**GOAL OF THE EXERCISE**
The answer must consist of every line below containing "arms".

### DATA EXCERPT ###

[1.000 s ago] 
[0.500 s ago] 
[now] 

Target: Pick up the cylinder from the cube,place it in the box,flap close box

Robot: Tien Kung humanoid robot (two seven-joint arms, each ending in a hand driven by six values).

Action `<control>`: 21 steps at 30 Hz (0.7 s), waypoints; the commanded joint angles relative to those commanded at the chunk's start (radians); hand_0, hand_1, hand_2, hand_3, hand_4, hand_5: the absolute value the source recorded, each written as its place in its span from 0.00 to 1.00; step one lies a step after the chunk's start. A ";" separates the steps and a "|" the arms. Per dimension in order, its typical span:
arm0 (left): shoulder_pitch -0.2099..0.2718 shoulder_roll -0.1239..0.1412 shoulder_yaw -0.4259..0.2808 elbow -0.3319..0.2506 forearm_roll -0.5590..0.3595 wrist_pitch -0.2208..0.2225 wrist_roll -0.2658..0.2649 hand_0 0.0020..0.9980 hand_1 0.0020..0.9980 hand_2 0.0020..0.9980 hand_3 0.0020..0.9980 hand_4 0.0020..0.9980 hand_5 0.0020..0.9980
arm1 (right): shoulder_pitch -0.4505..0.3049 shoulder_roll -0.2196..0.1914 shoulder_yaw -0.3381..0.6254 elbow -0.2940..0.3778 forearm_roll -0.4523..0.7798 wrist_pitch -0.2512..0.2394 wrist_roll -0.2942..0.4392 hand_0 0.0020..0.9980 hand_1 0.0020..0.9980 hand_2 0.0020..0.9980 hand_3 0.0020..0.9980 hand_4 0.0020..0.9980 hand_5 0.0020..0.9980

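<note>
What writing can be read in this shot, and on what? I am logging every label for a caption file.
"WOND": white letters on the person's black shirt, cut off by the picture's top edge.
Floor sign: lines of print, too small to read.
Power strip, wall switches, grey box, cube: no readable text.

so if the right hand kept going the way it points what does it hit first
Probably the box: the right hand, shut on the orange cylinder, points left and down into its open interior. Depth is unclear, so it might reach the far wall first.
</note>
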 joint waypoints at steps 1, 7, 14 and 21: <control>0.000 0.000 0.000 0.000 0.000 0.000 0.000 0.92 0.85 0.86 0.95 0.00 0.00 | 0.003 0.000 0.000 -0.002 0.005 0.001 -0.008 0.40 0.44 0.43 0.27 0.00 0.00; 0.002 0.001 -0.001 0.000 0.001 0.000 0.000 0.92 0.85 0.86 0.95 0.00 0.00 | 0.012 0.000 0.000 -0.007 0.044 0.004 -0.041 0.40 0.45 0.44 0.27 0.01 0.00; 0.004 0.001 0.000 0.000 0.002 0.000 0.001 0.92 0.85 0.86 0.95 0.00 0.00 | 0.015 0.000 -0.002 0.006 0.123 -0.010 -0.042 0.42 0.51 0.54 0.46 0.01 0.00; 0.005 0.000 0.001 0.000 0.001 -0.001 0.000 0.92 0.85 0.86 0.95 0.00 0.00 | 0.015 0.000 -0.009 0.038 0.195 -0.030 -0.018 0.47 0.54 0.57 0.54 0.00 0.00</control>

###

**YOUR SOLUTION**
Robot: Tien Kung humanoid robot (two seven-joint arms, each ending in a hand driven by six values).
Action `<control>`: 21 steps at 30 Hz (0.7 s), waypoints; the commanded joint angles relative to those commanded at the chunk's start (radians); hand_0, hand_1, hand_2, hand_3, hand_4, hand_5: the absolute value the source recorded, each written as its place in its span from 0.00 to 1.00; step one lies a step after the chunk's start. A ";" separates the steps and a "|" the arms. Per dimension in order, its typical span:

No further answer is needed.